Ont été entendus au cours de l’audience publique du 2 octobre 2025, à laquelle les parties ont été régulièrement convoquées :
- le rapport de Mlle Wunderlich, vice-présidente,
- les observations de Me Lamiaux, substituant Me Renard, représentant Mme B..., en présence de l’intéressée, qui a pris brièvement la parole pour demander un test ADN afin d’établir le lien de filiation avec les demandeurs de visa,
- et les observations du représentant du ministre de l’intérieur.

La clôture de l’instruction a été prononcée à l’issue de l’audience.


Considérant ce qui suit :

Aux termes de l’article L. 521-1 du code de justice administrative : « Quand une décision administrative, même de rejet, fait l’objet d’une requête en annulation ou en réformation, le juge des référés, saisi d’une demande en ce sens, peut ordonner la suspension de l’exécution de cette décision, ou de certains de ses effets, lorsque l’urgence le justifie et qu’il est fait état d’un moyen propre à créer, en l’état de l’instruction, un doute sérieux quant à la légalité de la décision. (...) ».

Aucun des moyens invoqués par Mme B... à l’appui de sa demande de suspension ne paraît, en l’état de l’instruction, propre à créer un doute sérieux sur la légalité de la décision attaquée.

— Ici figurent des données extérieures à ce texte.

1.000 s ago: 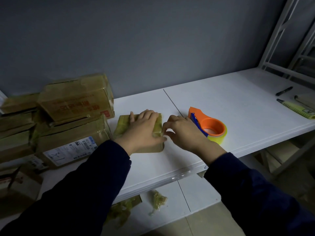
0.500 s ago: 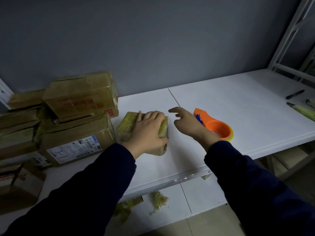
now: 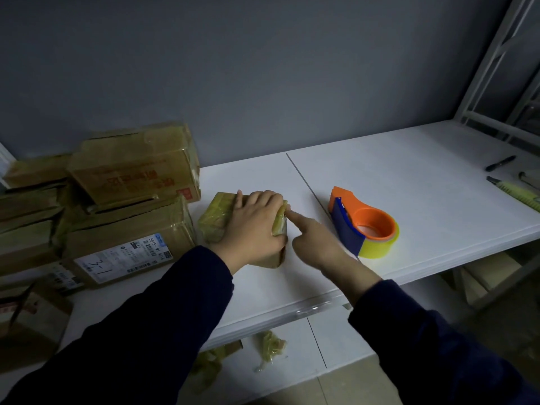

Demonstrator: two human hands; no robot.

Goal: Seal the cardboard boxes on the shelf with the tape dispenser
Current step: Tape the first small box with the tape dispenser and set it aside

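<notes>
A small cardboard box wrapped in yellowish tape lies on the white shelf. My left hand lies flat on top of it, fingers curled over its right edge. My right hand points its index finger against the box's right side, the other fingers curled, holding nothing. The orange and blue tape dispenser with its yellow roll stands on the shelf just right of my right hand, untouched.
Stacked taped cardboard boxes fill the shelf's left end. A black pen and a yellow-green utility knife lie at the far right. Crumpled tape scraps lie on the lower shelf. A white metal frame rises at right.
My right hand lifted off the box's edge, swung out over the shelf, then came back with its index finger pressed on the box's right side. My left hand stayed on the box.
</notes>
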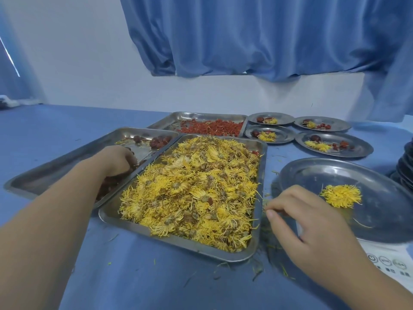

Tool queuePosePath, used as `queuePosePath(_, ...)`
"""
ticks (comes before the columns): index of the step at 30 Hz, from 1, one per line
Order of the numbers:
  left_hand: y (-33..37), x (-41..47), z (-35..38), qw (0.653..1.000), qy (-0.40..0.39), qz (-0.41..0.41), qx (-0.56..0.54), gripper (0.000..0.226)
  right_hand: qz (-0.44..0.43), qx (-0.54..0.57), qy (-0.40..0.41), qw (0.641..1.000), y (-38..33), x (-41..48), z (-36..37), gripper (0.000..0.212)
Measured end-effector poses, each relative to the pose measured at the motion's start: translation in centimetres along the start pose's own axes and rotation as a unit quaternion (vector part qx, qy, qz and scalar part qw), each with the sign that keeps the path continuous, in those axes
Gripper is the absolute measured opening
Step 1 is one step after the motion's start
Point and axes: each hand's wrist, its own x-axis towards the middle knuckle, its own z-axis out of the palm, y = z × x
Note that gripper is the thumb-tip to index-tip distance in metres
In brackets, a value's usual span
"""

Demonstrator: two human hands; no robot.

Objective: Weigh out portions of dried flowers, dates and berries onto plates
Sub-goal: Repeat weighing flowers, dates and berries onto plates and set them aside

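A steel tray (107, 217) heaped with dried yellow flowers (194, 189) lies in the middle. To its left a tray (55, 173) holds dark red dates (159, 140); my left hand (116, 159) reaches into it with fingers curled down among dates, and what they hold is hidden. A far tray (169, 121) carries red berries (212, 128). My right hand (299, 218) hovers beside a steel plate (380, 220) on a white scale (388, 262), fingers loosely curled, pinching thin petal strands. One yellow flower (342, 195) lies on that plate.
Several filled plates (335, 153) with flower, date and berries stand at the back right. A stack of dark plates (405, 168) sits at the right edge. Loose petals litter the blue cloth (156, 283). Blue curtains (245, 36) hang behind.
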Motion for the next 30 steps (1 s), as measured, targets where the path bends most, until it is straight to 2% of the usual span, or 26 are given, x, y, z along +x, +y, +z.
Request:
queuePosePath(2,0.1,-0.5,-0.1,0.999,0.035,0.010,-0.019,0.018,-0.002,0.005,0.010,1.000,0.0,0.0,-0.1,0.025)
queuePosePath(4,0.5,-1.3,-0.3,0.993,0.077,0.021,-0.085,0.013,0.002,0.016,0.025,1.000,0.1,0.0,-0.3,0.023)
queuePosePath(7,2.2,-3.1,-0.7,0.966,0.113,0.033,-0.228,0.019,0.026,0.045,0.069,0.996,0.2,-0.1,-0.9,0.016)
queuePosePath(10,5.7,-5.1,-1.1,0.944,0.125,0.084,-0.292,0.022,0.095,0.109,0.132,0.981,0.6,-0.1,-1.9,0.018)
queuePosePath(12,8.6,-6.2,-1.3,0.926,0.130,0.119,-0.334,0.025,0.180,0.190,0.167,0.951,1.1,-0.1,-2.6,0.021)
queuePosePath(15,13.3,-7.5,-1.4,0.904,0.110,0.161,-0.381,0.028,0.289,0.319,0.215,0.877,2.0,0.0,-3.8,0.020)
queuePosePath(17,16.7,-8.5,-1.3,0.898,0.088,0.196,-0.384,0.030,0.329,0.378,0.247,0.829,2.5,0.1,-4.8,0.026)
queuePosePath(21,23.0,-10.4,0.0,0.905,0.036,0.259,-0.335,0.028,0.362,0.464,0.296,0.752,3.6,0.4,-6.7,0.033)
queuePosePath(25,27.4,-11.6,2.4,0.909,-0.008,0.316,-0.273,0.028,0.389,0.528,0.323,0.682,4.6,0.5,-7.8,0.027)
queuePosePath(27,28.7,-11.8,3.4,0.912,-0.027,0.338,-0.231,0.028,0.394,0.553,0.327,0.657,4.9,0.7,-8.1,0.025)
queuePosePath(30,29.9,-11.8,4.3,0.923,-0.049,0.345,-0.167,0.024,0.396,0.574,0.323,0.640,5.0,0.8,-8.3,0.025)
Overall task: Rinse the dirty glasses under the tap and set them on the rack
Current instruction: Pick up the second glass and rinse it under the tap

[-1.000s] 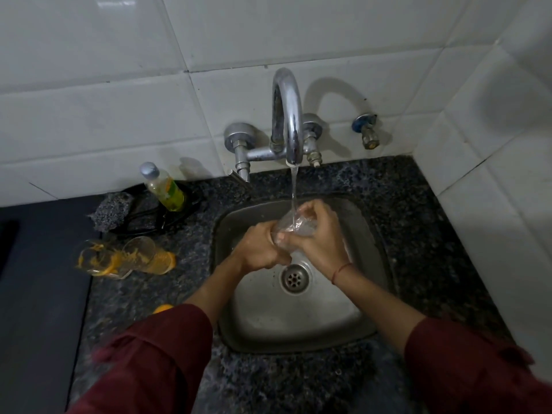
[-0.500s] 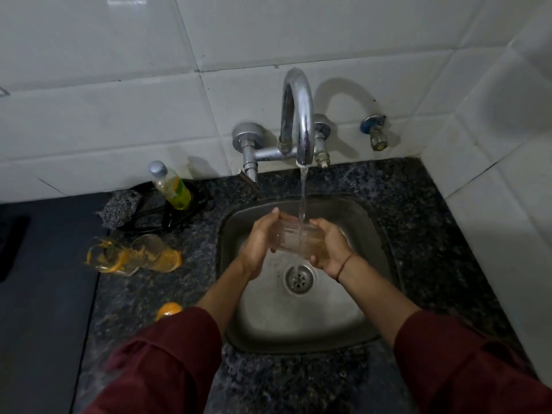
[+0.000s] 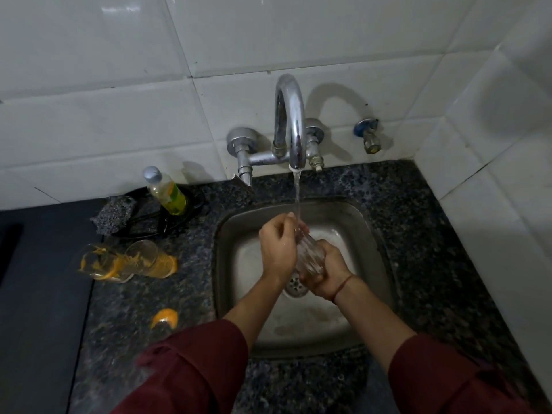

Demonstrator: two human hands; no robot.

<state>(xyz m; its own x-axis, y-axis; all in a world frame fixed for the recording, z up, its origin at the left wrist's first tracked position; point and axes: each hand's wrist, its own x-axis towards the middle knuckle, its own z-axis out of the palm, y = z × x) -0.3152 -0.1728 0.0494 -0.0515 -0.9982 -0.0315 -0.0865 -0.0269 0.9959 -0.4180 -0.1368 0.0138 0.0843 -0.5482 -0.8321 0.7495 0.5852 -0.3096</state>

S’il y a lieu de prononcer, eu égard aux circonstances de l’espèce, en application des dispositions de l’article 20 de la loi du 10 juillet 1991 relative à l’aide juridique, l’admission provisoire de Mme B... au bénéfice de l’aide juridictionnelle, ses conclusions à fin de suspension ainsi, par voie de conséquence, que celles à fin d’injonction et relatives aux frais exposés et non compris dans les dépens ne peuvent qu’être rejetées.



O R D O N N E :



Article 1er :
Mme B... est admise, à titre provisoire, au bénéfice de l’aide juridictionnelle.

Article 2 :
La requête de Mme B... est rejetée.

Article 3 :
La présente ordonnance sera notifiée à Mme C... B..., au ministre d'Etat, ministre de l'intérieur et à Me Renard.

Fait à Nantes, le 3 octobre 2025.

La vice-présidente, juge des référés,

A.-C. WUNDERLICH
La greffière,

L. LÉCUYER


La République mande et ordonne au ministre d’Etat, ministre de l'intérieur en ce qui le concerne ou à tous commissaires de justice à ce requis en ce qui concerne les voies de droit commun contre les parties privées, de pourvoir à l’exécution de la présente décision.